Thanks for pointing it out to me guys, I am not in the react world and don't mind getting down votes for being corrected. Appreciated.


You weren't rude, and not knowing something shouldn't be justification for a downvote. So you got an upvote from me.


Phonegap is pure crap in my mind. React Native is much much better, but still has it's issues. Also, it's not HTML based, you write JavaScript code to drive native components.


IMHO, The promise of multi-platform dev is sharing code and reusing resources (including developers) which generally comes subpar with native developing for several reasons. Having 2 separated teams of iOS and Android, they should aimed for native in each platform.

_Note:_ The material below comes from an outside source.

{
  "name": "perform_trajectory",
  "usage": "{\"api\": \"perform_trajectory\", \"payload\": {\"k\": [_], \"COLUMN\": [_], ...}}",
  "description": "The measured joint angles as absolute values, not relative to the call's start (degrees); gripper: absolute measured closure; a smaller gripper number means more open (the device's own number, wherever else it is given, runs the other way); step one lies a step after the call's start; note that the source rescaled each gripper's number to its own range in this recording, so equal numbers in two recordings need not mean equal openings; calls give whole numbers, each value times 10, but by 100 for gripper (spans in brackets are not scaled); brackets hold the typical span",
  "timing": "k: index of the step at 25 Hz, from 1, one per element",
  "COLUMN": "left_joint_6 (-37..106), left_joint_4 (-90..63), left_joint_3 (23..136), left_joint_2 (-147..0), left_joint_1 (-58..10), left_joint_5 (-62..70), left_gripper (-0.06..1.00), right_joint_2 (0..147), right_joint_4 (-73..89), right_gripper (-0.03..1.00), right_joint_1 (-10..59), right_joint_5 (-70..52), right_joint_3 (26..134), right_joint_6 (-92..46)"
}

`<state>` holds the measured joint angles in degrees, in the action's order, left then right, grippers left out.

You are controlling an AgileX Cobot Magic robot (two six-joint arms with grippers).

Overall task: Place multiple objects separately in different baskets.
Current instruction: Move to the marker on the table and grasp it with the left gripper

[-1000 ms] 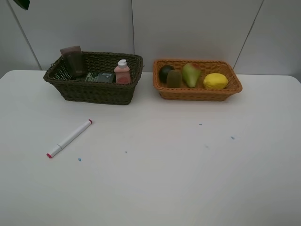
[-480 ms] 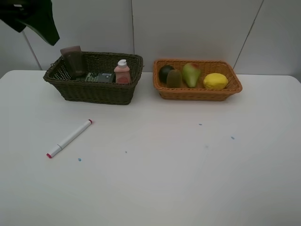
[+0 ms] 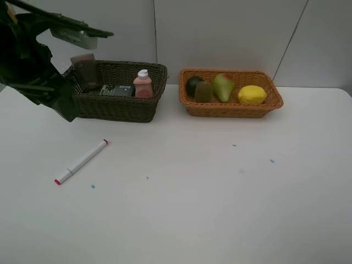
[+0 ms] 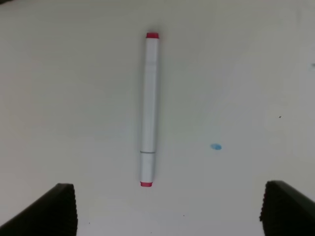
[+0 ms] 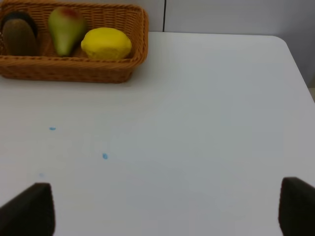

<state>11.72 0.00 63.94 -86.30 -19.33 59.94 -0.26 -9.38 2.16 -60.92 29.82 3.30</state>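
Nearly sorted: only the marker (image 3: 81, 161) left out on the table (image 3: 220, 209).
Lying flat on bare tabletop toward the front-left, well short of both baskets, red tips at each end. Framed lengthwise between wide-open, empty jaws of the left gripper (image 4: 167, 209) in its wrist view; not yet touched. Left arm (image 3: 33, 66) looming over the far-left corner in the high view. Right gripper (image 5: 167, 209) spread open too, holding nothing, over bare table on the right side. Farther back, along the far edge: dark basket (image 3: 115, 107) with mauve cup (image 3: 86, 70), green bottle (image 3: 116, 91), pink bottle (image 3: 143, 84); orange basket (image 3: 231, 109) with mangosteen (image 3: 193, 84), kiwi (image 3: 204, 92), pear (image 3: 223, 87), lemon (image 3: 252, 94). Probably remaining: pick up marker, drop in dark basket.
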Motion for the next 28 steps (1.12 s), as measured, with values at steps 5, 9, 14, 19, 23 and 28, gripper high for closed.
{"api": "perform_trajectory", "payload": {"k": [5, 9, 14, 19, 23, 28], "left_joint_6": [117, 118, 118, 119, 131, 134], "left_joint_4": [0, 0, 14, 28, 30, 26], "left_joint_3": [587, 554, 538, 537, 536, 536], "left_joint_2": [-863, -865, -878, -915, -942, -971], "left_joint_1": [-193, -193, -193, -183, -173, -170], "left_joint_5": [556, 512, 482, 469, 449, 425], "left_gripper": [-6, -6, -6, -6, -6, -6], "right_joint_2": [-3, -3, -3, -3, -3, -3], "right_joint_4": [-94, -94, -94, -94, -94, -94], "right_gripper": [-3, -3, -3, -3, -3, -3], "right_joint_1": [22, 22, 22, 22, 22, 22], "right_joint_5": [-609, -609, -609, -609, -609, -609], "right_joint_3": [298, 298, 298, 298, 298, 298], "right_joint_6": [33, 33, 33, 33, 33, 33]}}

   > At other times, React Native lags behind in the adoption 
   of new platform requirements such as Android apps being 
   required to target api 26 by August 2018.
Just keep moving the target, good strategy to mess them up.


Thanks for the feedback. We've started investing heavily on RN and I was starting to get worried seeing big companies jumping ship.


so basically you hired more android and ios developers and they kicked out RN while the whole purpose of it is not ti have dedicated mobile developers. sounds like your taxi drivers would not like uber too..


React-Native... the new Metor.js


Really think Flutter will eat into a lot of React Native use.

So far really loving Flutter. The hot reload speed is just incredible. Plus there is some unusual features.

One is widgets keep state so can go directly to where you were already at when developing. This makes you a lot more productive and experiment a lot more.

The other is able to be somewhere in the app your are coding and just click that page on the screen and takes you to the code behind it.

Also it does look like Flutter is the future as the native UI for Fuchsia.


waiting for react-flutter here


What would it do? Flutter uses same approach to UI.


I guess just looking over the flutter docs, I'd miss jsx too much. Also hopefully a more stable backend to target with less differences between platforms.


"We removed the last traces of React Native from the apps because the only remaining React Native feature was being sunset and we no longer had to support it."

I didn't expect a clickbait from a serious company like yours.